___ Available data ___

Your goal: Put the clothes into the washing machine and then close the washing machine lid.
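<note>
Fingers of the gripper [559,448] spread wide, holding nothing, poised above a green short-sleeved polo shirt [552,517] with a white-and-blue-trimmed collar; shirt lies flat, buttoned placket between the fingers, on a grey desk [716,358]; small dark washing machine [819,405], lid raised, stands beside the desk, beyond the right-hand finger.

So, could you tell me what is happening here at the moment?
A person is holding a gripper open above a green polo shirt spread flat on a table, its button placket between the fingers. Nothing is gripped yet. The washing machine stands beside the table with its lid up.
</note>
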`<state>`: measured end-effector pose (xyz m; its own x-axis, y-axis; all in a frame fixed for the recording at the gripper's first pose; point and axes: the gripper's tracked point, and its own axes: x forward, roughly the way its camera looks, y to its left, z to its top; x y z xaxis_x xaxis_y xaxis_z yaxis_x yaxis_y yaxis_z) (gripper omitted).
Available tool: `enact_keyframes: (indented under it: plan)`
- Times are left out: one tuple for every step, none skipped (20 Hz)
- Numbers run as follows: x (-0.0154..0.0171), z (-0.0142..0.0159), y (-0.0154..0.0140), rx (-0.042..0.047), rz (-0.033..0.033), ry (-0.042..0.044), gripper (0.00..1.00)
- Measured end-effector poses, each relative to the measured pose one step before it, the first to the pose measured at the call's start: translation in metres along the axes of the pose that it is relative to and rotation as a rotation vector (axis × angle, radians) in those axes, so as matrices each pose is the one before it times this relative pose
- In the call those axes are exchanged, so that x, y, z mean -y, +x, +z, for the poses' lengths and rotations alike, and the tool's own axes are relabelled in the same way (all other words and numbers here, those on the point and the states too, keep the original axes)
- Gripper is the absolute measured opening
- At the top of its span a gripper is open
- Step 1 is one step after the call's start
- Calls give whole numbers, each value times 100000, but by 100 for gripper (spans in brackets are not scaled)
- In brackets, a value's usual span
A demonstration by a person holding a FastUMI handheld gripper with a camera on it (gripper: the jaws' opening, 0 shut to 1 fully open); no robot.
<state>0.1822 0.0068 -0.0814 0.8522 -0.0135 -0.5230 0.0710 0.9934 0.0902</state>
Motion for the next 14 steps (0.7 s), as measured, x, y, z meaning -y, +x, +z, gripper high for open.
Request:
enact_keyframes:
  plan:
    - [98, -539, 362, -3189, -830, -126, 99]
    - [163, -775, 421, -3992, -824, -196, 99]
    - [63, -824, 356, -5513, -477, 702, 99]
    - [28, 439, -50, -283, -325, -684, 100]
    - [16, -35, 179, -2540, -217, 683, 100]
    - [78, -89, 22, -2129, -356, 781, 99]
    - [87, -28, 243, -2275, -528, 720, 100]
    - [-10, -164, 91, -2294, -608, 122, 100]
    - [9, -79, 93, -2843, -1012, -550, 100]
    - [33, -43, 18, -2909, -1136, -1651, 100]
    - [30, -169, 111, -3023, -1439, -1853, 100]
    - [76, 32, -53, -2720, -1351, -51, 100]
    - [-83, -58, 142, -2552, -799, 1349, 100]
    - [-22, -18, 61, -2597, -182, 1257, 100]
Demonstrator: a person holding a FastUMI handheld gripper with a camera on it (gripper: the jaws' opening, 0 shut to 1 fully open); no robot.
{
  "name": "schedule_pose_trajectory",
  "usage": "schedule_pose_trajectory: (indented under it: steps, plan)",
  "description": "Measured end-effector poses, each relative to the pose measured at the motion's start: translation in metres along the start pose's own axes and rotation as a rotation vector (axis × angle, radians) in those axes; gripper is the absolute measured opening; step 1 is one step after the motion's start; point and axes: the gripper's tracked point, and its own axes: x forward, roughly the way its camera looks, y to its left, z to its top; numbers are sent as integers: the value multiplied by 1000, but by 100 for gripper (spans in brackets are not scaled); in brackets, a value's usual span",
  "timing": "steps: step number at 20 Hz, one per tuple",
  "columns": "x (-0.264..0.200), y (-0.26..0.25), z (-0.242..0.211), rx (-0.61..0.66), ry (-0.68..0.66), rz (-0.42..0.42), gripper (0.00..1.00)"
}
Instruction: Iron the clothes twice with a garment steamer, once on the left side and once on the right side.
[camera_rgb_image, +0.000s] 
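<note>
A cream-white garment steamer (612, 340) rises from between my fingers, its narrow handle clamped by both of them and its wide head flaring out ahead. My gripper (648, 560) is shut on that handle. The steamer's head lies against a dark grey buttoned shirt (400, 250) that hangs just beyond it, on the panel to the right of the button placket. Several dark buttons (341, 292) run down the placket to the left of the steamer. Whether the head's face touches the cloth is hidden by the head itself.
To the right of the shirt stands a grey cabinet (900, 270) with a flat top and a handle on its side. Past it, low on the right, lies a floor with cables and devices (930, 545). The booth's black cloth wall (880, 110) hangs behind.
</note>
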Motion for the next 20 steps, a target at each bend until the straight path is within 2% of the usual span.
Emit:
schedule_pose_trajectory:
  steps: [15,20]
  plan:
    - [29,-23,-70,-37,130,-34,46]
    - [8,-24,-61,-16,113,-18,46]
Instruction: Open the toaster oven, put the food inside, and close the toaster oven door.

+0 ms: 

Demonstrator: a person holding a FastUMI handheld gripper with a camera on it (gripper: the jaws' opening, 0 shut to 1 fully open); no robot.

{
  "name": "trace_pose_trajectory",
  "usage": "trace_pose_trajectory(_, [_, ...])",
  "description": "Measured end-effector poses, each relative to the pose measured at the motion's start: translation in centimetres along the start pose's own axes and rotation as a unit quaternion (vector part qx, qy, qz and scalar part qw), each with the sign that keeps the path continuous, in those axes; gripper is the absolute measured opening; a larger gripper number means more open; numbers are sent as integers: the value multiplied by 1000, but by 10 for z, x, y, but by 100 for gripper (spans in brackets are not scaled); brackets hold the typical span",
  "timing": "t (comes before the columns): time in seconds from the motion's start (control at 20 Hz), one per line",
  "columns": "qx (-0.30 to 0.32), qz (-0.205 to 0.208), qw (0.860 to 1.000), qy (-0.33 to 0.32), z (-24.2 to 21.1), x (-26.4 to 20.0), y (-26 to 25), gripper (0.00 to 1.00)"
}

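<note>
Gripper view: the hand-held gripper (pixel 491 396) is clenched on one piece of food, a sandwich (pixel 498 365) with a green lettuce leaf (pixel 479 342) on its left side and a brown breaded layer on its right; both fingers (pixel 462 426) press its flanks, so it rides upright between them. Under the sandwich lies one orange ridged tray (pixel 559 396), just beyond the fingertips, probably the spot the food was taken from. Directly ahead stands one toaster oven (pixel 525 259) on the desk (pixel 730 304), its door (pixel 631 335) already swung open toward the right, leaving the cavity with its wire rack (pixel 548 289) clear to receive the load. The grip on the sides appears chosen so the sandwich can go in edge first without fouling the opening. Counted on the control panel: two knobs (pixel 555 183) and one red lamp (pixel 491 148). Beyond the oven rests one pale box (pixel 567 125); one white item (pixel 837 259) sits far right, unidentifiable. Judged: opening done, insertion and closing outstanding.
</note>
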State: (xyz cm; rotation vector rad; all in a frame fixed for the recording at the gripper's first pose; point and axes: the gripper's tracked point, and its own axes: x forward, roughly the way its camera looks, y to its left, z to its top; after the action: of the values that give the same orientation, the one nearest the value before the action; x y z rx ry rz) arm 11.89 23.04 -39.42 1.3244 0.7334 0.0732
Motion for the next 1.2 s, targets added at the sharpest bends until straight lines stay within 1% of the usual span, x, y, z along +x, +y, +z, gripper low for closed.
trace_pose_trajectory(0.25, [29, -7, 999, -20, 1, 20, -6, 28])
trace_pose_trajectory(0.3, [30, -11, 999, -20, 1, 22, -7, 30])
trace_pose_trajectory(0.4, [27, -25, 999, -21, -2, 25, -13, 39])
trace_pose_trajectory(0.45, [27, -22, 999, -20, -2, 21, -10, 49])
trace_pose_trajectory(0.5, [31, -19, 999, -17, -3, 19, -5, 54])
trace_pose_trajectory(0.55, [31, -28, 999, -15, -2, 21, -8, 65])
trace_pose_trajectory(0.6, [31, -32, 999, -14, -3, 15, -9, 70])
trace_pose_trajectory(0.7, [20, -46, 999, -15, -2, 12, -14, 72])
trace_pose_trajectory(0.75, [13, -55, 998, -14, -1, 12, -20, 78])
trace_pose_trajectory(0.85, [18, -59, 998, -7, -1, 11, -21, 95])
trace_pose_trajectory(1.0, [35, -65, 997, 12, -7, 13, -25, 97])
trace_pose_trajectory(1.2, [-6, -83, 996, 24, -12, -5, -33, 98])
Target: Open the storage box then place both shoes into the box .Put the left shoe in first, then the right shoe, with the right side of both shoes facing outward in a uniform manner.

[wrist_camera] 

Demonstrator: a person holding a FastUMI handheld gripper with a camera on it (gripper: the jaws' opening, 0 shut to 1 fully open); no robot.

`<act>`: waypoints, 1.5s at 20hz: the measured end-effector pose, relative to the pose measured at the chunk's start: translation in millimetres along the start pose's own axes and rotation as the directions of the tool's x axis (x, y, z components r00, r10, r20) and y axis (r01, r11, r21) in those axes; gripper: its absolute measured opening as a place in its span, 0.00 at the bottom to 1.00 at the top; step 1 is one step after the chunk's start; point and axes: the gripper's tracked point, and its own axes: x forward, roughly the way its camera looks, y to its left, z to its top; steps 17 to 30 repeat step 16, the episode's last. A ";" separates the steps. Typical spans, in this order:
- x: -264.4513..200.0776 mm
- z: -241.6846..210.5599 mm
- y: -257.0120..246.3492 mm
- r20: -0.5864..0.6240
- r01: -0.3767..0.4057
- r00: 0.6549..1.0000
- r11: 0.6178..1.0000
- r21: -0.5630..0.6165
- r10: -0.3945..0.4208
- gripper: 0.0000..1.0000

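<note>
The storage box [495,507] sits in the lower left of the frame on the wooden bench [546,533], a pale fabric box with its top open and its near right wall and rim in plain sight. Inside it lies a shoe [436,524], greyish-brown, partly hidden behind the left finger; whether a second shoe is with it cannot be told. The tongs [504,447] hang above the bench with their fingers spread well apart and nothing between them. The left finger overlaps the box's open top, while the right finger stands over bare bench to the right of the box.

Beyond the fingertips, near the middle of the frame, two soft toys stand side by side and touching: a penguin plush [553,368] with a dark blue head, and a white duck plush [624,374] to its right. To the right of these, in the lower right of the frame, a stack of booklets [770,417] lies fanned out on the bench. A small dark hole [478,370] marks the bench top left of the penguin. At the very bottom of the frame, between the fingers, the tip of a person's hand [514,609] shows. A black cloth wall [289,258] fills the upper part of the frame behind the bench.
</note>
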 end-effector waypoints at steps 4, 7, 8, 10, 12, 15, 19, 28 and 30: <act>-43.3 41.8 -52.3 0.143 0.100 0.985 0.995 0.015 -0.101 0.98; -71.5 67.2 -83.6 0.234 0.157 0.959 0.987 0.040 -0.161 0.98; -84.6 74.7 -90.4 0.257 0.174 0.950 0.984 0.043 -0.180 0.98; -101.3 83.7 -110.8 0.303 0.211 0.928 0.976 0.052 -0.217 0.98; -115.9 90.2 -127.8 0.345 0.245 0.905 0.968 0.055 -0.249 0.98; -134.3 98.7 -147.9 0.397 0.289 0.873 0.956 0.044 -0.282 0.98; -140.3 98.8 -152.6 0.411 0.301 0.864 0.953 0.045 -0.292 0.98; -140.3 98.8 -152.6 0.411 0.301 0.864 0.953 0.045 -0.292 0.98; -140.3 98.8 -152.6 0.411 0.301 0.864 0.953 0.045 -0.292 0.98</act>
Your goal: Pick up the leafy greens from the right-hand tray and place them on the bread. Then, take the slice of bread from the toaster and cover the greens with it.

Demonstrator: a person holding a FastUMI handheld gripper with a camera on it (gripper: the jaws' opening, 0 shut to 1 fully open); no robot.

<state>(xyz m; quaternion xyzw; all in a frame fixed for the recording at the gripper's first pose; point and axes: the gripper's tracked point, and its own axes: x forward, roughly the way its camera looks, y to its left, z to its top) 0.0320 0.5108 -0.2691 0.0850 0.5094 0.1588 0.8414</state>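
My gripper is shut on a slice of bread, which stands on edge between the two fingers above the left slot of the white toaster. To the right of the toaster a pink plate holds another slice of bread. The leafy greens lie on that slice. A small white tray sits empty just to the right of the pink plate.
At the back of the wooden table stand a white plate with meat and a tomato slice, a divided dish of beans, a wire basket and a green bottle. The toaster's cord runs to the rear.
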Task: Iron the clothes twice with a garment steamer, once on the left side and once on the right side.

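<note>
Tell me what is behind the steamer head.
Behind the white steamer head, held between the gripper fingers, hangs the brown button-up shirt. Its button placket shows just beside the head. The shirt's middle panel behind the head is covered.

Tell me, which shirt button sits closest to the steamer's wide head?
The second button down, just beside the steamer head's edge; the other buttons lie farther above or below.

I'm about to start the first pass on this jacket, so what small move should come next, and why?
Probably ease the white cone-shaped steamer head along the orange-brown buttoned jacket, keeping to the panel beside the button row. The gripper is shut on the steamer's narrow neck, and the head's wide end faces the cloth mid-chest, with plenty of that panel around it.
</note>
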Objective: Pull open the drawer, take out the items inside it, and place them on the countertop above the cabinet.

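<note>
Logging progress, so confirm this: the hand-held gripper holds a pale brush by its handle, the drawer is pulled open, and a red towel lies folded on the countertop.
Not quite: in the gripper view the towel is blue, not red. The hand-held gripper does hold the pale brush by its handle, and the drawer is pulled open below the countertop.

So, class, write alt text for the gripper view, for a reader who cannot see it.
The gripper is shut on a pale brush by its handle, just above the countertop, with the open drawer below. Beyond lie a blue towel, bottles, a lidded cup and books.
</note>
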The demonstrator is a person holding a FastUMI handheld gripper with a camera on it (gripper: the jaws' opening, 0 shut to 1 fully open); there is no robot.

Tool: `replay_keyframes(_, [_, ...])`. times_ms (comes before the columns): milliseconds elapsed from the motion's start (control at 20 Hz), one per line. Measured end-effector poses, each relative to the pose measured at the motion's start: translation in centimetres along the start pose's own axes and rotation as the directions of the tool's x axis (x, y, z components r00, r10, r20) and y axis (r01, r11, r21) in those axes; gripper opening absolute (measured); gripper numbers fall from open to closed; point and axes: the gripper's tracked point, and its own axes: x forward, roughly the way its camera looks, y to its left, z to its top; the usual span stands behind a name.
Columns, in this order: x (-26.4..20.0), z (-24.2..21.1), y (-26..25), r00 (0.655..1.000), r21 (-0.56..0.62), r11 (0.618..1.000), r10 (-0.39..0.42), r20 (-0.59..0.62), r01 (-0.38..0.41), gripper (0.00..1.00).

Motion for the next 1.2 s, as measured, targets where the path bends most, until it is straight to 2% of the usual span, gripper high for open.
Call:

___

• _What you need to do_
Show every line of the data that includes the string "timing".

• _Output of the exercise_
  "timing": "steps: step number at 20 Hz, one per tuple",
  "timing": "t (comes before the columns): time in seconds from the motion's start (control at 20 Hz), one per line",

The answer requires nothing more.